EXERCISE GOAL →
Show each line of the records below where the word "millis" occurs.

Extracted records
_ _ _ _ _ _ _

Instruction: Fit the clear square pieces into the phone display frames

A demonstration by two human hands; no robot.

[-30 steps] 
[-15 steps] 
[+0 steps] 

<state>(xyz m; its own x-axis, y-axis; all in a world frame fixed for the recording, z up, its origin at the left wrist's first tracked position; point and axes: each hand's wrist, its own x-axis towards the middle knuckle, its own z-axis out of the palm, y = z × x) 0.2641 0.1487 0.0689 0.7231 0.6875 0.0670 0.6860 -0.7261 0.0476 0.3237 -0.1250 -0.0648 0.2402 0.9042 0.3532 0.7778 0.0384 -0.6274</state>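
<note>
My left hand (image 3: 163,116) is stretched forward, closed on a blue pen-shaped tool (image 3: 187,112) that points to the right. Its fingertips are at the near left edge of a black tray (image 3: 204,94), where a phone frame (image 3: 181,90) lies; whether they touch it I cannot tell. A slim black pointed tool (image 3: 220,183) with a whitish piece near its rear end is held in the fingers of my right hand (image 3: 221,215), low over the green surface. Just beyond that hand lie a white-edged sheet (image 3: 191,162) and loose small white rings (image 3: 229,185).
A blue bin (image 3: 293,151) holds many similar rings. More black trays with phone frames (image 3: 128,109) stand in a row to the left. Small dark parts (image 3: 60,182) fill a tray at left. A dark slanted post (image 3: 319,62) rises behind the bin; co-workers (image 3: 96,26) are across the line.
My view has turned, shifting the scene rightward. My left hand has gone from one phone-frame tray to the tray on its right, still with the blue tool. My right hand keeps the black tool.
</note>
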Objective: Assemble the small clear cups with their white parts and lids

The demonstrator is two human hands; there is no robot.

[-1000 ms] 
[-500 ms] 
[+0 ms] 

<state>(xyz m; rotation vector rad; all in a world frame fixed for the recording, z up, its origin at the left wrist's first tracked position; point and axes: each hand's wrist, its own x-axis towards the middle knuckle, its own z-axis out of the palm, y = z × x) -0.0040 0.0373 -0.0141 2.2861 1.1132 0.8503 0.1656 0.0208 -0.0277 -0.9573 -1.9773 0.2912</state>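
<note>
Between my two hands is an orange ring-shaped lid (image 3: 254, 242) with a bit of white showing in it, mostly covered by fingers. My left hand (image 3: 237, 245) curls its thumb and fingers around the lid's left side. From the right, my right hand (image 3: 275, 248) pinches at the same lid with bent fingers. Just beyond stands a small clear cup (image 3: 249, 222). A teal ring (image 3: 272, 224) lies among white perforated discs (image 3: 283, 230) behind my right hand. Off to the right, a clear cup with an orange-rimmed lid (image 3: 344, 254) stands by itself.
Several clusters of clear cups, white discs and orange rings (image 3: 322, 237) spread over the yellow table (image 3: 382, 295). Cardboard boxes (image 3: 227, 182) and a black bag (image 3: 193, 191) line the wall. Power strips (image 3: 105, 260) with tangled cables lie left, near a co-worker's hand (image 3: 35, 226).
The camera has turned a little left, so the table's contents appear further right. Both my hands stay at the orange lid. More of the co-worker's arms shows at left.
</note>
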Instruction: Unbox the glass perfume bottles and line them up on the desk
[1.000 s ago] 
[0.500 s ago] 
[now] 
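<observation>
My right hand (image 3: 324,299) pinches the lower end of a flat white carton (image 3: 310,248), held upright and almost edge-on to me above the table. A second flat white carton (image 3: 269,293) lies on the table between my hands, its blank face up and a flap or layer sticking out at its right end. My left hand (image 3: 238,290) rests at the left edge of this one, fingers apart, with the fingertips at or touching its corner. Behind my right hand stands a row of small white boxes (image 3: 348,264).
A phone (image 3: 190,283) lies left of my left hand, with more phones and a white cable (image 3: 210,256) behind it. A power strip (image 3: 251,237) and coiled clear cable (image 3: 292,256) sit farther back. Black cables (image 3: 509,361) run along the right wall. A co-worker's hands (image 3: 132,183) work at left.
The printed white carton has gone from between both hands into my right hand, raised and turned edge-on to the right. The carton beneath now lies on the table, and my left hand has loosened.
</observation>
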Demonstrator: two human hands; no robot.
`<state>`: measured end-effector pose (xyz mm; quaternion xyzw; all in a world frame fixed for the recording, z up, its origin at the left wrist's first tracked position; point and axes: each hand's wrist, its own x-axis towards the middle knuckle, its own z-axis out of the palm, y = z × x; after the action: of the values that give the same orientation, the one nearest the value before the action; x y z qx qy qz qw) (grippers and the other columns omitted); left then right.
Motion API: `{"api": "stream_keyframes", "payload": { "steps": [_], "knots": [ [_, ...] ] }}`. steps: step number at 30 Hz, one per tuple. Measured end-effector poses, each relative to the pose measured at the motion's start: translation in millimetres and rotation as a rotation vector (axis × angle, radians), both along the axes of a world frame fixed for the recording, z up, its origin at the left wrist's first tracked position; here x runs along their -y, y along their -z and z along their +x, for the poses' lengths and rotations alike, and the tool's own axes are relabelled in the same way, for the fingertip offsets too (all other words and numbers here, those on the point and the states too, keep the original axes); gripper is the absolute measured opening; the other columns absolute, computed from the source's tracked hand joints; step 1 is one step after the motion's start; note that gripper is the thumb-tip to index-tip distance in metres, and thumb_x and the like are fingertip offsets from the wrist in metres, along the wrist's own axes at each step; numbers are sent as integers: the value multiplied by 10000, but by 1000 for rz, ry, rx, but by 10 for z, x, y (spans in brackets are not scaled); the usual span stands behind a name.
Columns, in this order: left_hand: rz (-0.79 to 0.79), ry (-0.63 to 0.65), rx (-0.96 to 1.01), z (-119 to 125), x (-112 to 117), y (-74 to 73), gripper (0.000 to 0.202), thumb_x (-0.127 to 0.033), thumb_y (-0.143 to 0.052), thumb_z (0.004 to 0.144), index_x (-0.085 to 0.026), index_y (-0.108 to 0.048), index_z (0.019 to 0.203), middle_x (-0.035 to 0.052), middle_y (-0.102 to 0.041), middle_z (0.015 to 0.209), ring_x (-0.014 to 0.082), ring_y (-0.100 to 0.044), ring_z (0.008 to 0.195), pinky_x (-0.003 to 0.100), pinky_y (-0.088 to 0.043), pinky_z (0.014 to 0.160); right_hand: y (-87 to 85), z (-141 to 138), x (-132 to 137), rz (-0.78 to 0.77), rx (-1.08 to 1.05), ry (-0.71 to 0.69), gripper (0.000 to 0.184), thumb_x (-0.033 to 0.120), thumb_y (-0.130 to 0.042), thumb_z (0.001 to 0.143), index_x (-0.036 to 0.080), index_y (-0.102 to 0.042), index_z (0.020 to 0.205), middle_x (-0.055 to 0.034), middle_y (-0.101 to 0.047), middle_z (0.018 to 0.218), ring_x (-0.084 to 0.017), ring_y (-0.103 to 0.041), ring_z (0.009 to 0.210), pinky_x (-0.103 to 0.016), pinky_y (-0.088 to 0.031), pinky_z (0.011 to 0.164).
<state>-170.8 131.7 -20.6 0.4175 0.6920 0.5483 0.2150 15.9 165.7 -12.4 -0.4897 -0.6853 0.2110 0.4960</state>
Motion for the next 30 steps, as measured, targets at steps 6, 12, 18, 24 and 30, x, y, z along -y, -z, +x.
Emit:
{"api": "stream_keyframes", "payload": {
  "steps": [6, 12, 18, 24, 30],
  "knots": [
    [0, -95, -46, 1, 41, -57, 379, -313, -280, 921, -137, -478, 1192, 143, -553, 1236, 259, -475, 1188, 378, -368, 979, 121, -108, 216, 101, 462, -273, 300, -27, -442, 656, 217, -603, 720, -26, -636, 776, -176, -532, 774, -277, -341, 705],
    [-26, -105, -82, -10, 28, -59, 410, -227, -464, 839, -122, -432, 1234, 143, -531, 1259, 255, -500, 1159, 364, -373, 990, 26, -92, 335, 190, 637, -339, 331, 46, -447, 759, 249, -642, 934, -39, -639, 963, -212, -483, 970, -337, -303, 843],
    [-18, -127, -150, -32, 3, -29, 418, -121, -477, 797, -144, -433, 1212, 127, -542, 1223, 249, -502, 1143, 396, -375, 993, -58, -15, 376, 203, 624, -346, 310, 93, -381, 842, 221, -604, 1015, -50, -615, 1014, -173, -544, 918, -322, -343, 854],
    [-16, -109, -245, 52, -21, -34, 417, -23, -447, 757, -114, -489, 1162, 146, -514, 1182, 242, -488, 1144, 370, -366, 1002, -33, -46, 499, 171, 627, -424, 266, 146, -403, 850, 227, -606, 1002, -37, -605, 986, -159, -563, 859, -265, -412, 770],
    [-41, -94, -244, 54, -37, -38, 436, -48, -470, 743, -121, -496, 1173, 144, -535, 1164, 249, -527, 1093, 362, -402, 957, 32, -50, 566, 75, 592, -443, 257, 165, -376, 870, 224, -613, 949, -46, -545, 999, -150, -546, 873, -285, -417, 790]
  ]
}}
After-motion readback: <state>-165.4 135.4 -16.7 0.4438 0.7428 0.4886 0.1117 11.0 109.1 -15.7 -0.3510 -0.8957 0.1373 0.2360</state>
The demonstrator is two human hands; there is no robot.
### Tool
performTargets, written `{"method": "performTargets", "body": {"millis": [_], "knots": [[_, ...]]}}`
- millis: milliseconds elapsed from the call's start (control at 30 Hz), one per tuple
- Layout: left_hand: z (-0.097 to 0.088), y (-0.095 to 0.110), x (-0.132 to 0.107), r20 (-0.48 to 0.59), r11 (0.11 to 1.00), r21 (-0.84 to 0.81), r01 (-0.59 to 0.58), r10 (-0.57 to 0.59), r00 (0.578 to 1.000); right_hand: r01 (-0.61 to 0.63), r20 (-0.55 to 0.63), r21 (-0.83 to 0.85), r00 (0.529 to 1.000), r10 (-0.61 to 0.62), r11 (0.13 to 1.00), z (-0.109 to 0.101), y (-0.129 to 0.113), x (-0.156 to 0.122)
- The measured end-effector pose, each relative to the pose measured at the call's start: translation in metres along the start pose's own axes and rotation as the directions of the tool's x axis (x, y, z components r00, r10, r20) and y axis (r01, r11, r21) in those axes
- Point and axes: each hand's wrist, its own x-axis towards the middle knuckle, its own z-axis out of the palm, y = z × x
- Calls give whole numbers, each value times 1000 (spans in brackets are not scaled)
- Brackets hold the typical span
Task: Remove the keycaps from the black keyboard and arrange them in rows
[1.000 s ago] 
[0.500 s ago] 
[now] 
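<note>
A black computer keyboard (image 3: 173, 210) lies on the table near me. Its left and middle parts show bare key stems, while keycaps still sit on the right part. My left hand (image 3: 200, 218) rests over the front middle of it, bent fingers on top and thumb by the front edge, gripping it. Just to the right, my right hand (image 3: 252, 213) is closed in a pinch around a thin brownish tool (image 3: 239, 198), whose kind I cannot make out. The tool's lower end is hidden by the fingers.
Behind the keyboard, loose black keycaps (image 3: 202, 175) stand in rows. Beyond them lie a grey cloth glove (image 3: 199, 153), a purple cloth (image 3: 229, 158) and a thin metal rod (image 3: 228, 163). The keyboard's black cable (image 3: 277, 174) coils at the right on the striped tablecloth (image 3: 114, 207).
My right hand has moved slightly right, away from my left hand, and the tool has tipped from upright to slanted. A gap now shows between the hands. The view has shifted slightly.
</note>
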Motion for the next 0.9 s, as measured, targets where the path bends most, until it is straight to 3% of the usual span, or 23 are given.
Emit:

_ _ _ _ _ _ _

WRITTEN SOLUTION →
performTargets, written `{"method": "performTargets", "body": {"millis": [_], "knots": [[_, ...]]}}`
- millis: milliseconds elapsed from the call's start (control at 30 Hz), one per tuple

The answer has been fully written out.